Ciasto na tartę wyrosło, więc przygotowuję spód. Oczywiście taki odcięty kawałek ciasta nie zmarnuje się w domu, w którym mieszka przedszkolak. Ekologiczna ciastolina rozwiązuje nam dwa problemy na raz - znudzonego malucha i marnowanie resztek jedzenia.
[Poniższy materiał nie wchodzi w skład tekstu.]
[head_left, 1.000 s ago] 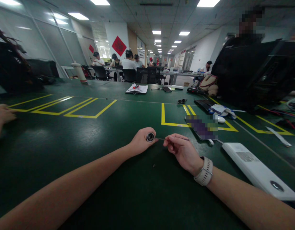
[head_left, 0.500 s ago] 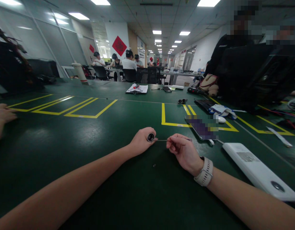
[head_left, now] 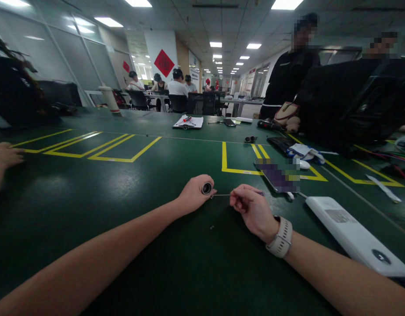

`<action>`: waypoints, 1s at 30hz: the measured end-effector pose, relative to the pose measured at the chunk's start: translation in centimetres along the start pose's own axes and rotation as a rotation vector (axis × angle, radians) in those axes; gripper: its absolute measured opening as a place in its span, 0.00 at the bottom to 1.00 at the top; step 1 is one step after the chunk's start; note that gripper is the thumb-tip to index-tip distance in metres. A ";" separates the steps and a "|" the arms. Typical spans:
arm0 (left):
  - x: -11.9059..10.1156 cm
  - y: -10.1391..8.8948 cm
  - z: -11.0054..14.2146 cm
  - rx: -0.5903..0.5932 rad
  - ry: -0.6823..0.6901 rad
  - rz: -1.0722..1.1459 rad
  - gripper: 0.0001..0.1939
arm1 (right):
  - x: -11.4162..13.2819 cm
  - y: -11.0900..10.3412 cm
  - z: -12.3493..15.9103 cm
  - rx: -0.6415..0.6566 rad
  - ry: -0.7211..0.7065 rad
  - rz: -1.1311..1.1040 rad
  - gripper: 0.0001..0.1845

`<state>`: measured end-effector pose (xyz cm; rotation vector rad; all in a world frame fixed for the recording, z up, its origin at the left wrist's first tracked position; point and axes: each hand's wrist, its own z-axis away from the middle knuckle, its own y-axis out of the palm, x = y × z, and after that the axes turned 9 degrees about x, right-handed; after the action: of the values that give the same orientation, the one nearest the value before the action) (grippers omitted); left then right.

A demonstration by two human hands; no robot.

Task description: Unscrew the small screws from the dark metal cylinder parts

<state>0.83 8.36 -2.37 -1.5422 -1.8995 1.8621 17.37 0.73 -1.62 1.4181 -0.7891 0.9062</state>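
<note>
My left hand (head_left: 194,195) is closed around a round, hollow part (head_left: 207,188) with a metal rim and dark inside, its open end facing me; the rest is hidden in the fist. Between the fingers and thumb of my right hand (head_left: 250,204) is a thin-shafted screwdriver (head_left: 222,195), its shaft pointing left. The shaft's tip is just below and right of the rim, by a tiny metal piece (head_left: 212,197) near my left fingertips; I cannot tell whether they touch. Another tiny piece (head_left: 212,227) lies on the table below my hands.
On the green table (head_left: 149,272), a phone (head_left: 276,175) and a long white device (head_left: 353,232) lie to the right. Two dark round parts (head_left: 250,139) and a clipboard (head_left: 188,122) are farther back. Another person's hand (head_left: 6,156) rests at the left edge.
The screwdriver's tip has come out of the hollow part and dropped slightly, below the rim. My right hand has shifted a little right. A standing person at back right has moved left.
</note>
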 end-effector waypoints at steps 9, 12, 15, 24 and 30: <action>-0.2 0.0 0.2 0.008 0.015 0.027 0.09 | 0.0 0.2 0.1 -0.008 -0.013 0.012 0.06; -0.2 -0.2 0.2 0.015 0.013 0.023 0.10 | 0.0 0.2 0.2 -0.010 -0.009 0.009 0.05; -0.2 -0.2 0.2 0.015 0.006 0.017 0.11 | 0.0 0.2 0.2 -0.010 0.001 0.011 0.05; -0.4 -0.2 0.1 0.026 0.013 0.001 0.11 | -0.1 0.1 0.1 -0.013 0.001 0.028 0.05; -0.6 -0.4 0.1 0.046 0.011 0.005 0.13 | -0.6 0.4 0.3 -0.004 -0.039 0.151 0.06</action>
<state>0.82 7.98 -1.76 -1.5417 -1.8361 1.8812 16.80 0.36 -1.96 1.3904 -0.9372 0.9940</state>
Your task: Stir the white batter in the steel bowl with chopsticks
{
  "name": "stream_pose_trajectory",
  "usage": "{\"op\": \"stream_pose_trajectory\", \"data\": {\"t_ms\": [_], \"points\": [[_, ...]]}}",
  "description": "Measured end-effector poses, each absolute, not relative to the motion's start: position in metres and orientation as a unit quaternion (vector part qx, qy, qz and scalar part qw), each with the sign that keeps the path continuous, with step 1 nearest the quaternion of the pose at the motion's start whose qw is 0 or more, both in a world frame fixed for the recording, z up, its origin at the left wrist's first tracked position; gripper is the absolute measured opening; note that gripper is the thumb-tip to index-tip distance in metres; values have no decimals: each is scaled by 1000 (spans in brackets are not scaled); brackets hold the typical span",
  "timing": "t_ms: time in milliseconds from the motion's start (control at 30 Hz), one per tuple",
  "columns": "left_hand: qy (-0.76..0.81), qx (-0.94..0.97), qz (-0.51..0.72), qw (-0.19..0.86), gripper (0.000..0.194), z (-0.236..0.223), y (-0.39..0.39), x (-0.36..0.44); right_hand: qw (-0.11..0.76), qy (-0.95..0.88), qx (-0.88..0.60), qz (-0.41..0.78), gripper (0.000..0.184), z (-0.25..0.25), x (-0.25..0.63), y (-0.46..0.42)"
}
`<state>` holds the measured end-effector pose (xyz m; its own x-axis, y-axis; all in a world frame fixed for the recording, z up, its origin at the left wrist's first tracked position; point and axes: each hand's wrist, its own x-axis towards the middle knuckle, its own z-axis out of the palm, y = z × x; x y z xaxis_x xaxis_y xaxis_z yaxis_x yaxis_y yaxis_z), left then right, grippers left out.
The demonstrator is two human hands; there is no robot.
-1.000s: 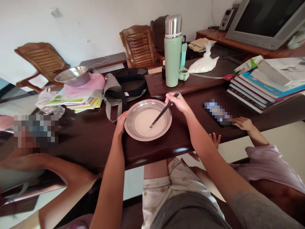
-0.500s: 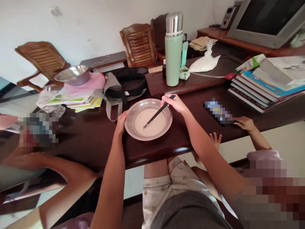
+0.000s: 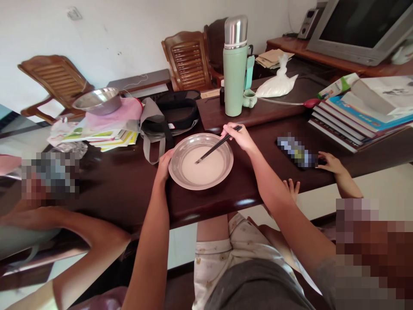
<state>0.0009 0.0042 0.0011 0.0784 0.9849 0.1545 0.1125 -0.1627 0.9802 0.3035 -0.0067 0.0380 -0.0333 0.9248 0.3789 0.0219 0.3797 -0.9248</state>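
A round metal bowl (image 3: 176, 176) stands on the dark wooden table, with a milky, off-white liquid (image 3: 206, 170) in it. My left hand (image 3: 165, 163) grips the bowl's left rim; its fingertips are partly hidden behind the edge. In my right hand (image 3: 237, 134), closed at the bowl's upper right, are dark chopsticks (image 3: 214, 147). They slant down to the left, and their pale-coated tips reach the liquid near the bowl's middle. Just behind the bowl rises a tall green thermos (image 3: 234, 79) with a silver cap.
Left of the bowl lie a grey-and-black bag (image 3: 153, 118) and papers under a steel basin (image 3: 98, 101). To the right are a phone (image 3: 295, 150), another person's hand (image 3: 331, 163) and stacked books (image 3: 342, 125). A second person's arm (image 3: 93, 228) rests at left.
My right hand has shifted slightly right and down, and the chopstick tips have risen a little in the bowl. The other person's hand at the phone has lifted and curled.
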Motion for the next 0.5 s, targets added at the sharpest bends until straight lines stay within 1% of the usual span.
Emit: {"op": "stream_pose_trajectory", "data": {"t_ms": [67,200,267,400,433,500], "points": [[474,582,490,443,37,2,4,1,568,-600,-401,396,45,38,305,-7],[477,581,491,440,36,-1,5,0,517,-633,-382,433,44,38,303,-9],[470,579,491,450,36,-3,6,-1,529,-628,-386,419,42,38,303,-8],[463,575,489,465,36,-6,8,-3,591,-583,-409,378,44,38,311,-6],[465,574,487,466,36,-6,8,-4,590,-581,-408,383,45,38,311,-6],[467,578,485,460,36,-6,8,-3,563,-598,-398,409,46,39,310,-7]]}}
Stanowisko pracy gotowe, można zacząć bałaganić w kuchni.





Na przygotowane ciasto wykładamy farsz, pamiętając, by nie był on zbyt gorący.


Następnie posypujemy tartę, posiekanym szczypiorkiem, ziołami prowansalskimi, świeżo zmielonym pieprzem i zalewamy masą jajeczną. Dając to zadanie maluchowi, warto wspomnieć, że "posyp", nie znaczy "wysyp całą zawartość torebki na tartę". Teraz już to wiem.



Całość posypujemy sporą warstwą parmezanu i wstawiamy do piekarnika nagrzanego do 180 stopni na około 30 minut.


Po 30 minutach, a więc tym czasie, kiedy uda mi się po tych wspólnych kuchennych eksperymentach doprowadzić kuchnię do stanu używalności, możemy zasiąść do takiego cuda.


Niezależnie od identycznego składu obu tart, Hania oczywiście bezdyskusyjnie stwierdziła, że nie chce "warzywów" i z apetytem ( i keczupem, a jakże) jadła wyłącznie swoją tartaletkę.